July 14, 2026

Redacting PII in Production LLM Calls: A Deep Dive into MultiMind's Guard

The one-line version of MultiMind’s PII guard shows up throughout the docs:

from multimind import OpenAIModel
from multimind.compliance import guard

model = guard(
    OpenAIModel(model_name="gpt-4o-mini"),
    strategy="mask",
    block_on=("credit_card", "ssn"),
    audit_log="compliance_audit.jsonl",
)

response = await model.generate("Email jane.doe@corp.com about the invoice")
# The provider only ever saw: "Email [EMAIL] about the invoice"

This post is about what’s actually happening in that one call, and the decisions worth making deliberately instead of leaving at the default.

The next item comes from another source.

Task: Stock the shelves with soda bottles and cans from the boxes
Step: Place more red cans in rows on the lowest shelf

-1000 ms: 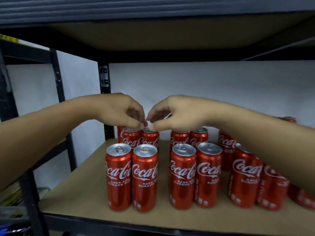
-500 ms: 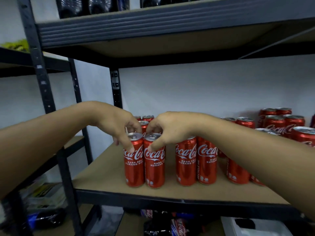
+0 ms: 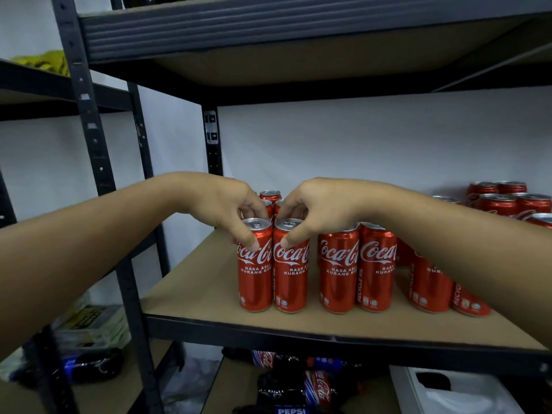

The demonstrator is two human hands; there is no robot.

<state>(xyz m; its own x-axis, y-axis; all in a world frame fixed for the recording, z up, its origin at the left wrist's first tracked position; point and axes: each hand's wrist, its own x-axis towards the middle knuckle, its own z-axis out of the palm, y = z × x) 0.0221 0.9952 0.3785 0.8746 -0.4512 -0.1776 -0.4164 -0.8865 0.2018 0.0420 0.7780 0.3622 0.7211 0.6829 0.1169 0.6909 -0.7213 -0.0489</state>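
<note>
Two slim red Coca-Cola cans stand side by side near the shelf's [image 3: 194, 300] front edge. My left hand [image 3: 221, 204] grips the left can [image 3: 254, 282] at its top, thumb on the label and fingers curled behind the rim. My right hand [image 3: 310, 207] grips the right can [image 3: 291, 282] the same way. A second pair of cans [image 3: 357, 273] stands just to the right, and more cans sit behind my hands [image 3: 270, 196], partly hidden.
More red cans crowd the shelf's right side [image 3: 507, 201] and under my right forearm [image 3: 433, 288]. Black uprights [image 3: 89, 130] frame the rack on the left. Soda bottles [image 3: 298, 383] lie on the lower level, and a white bin [image 3: 466, 395] sits at lower right. Another shelf board [image 3: 268, 28] hangs overhead.
My hands came forward from the back-row cans and took hold of the front left pair. The view pulled back and down, showing the shelf edge and lower level.
</note>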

strategy="mask" vs. blocking

The guard takes a masking strategy for detections that aren’t in block_on, and a hard block for the types you list explicitly. In the example above, an email address gets masked to [EMAIL] and the call proceeds — the provider never sees the real address, but the request still goes through, because email in a support-request context is often expected. A credit card number or SSN, on the other hand, is in block_on, so a message containing one doesn’t get masked and forwarded — it gets stopped before the call goes out.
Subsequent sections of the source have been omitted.